What I read: Spring 2019 Edition
You may not believe me, but I read a lot. I try to read just a bit before bed, I read when I take breaks, and I am forcing myself to read more non-fiction, but it is hard because my brain is so consumed with work during the day, Little Bun education in between (he doesn’t give me a break either with his math quizzes..), and then LIFE.
I do read. I just snatch in bits of reading when I can.
This is how it always is
I.. loved this book, and yet, would not read it again because it made me cry so much.
It is basically about a little boy who wants to become a little girl. It is written so honestly and realistically because the author herself, has a son who went through something similar (but the stories are made up of a bunch of other stories from others she had met).
It was so beautifully written, so painful to read, and it brought me right into the psyche of this child. It made me obviously, think of Little Bun, and while he doesn’t seem to be showing any of the same indicators, I pictured him in that story. I pictured him being painfully unable to fit in, always feeling strange and left out.. it really struck a chord with me, as I was also not a popular child for all of my school and even university years.
Anyway, great book. REALLY great book, and well-written. Just be prepared to cry a lot.
The logic of life
I have never been so interested in Economics before. Easy to read, riveting, full of great facts, human psychology notes.. I am ALL OVER his books.
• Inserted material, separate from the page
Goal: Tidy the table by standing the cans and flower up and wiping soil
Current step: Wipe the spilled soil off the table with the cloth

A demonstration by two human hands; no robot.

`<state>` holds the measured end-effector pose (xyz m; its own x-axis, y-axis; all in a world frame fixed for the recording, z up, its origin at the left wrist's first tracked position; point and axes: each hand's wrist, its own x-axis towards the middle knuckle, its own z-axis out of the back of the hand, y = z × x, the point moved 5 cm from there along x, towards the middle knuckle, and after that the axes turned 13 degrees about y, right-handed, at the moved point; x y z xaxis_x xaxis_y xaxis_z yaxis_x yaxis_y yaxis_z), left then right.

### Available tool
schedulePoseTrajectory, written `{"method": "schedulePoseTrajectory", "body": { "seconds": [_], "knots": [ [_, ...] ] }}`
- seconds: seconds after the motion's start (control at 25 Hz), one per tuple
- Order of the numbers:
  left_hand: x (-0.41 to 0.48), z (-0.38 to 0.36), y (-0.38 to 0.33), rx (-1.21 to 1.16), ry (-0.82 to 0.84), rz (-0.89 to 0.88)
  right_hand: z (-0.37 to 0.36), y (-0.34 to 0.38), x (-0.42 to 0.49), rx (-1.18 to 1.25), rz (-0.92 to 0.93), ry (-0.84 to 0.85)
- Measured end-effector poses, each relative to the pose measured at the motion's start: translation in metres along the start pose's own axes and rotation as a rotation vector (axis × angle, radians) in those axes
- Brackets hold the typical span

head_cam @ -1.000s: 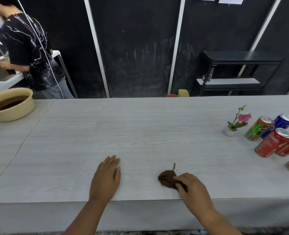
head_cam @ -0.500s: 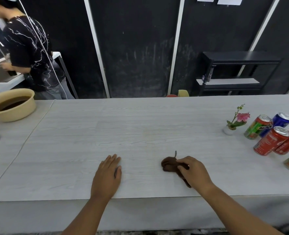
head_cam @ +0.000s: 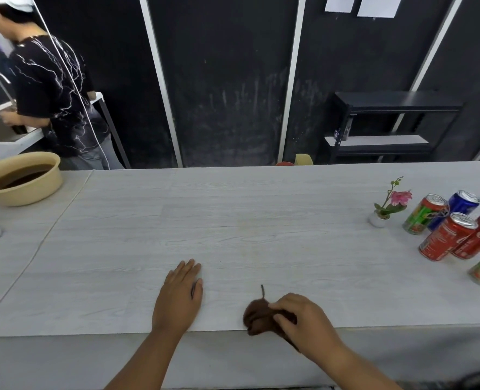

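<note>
Wiping step: right hand [head_cam: 303, 319] pinches cloth [head_cam: 258, 316] at near edge of table [head_cam: 233, 220], left hand [head_cam: 179, 299] lies flat. The cans [head_cam: 447, 236] and flower [head_cam: 388, 204] look upright; next, check for leftover soil.

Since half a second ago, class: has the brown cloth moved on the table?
Yes. The brown cloth, gripped by the right hand, has slid back to the table's near edge and a little toward the flat left hand.
</note>
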<state>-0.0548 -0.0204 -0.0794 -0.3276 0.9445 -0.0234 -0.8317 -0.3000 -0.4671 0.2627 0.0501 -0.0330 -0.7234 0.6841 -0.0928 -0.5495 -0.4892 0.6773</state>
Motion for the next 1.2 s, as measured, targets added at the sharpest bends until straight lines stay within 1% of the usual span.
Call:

This is highly recommended — it shows you how policy makers and CEOs don’t always make the best decisions because they aren’t able to follow through on recommended policies and procedures.
The Rise and Fall of Becky Sharp
A modern re-telling of Vanity Fair, one of my FAVOURITE books and movies of all time.
Excellently done, great twists, I really couldn’t put the book down, it was Vanity Fair, with social media. 🙂
Brilliantly written. VERY highly recommended. I loved it to the end.
Sedaris is one of my favourite writers. He has a certain style and wit about him, but either you like him or you don’t.
Some of his stories in there are a bit gross, all honest, and very deep.
I wouldn’t read it or recommend it unless you are a Sedaris fan.
All we ever wanted
Not your typical chick-lit because it is a serious, deep look into misogyny by way of fictional story-telling, and feminism at its core.
I would absolutely recommend it. It really isn’t chick-lit, it is about entitlement, and how our society and culture is shaped.
Anne Bishop – one of my favourite writers in the world. I read EVERYTHING of hers. She came up with another fantasy world, and I don’t find it as compelling as her other two Fantasy Worlds that she created, but still a great read.
She did much better with the first batch of books. I felt less of a connection to these, and yet I devoured them like a maniacal fangirl.
The following are all Coffee Table books:
If only I owned a coffee table I’d own all of these books below. I won’t write much about each of them, because they’re all filled with great style inspiration, cute little notes about places in each city, and fantastic illustrations.
All recommended. I want to start a little fashion library just to have these books but I am resisting because I would not be able to stop….
How to wear stripes
How to wear denim
Same as the one above. GREAT style book for illustrations and ideas.
The Dress: 100 Iconic Moments
What I couldn’t read
First chapter or two, then my brain said: Nope. Ain’t nobody got time to waste on these books… and I removed them.
Goes to show that “critically acclaimed” books are not always great reads for me. I’m too much of a pleb.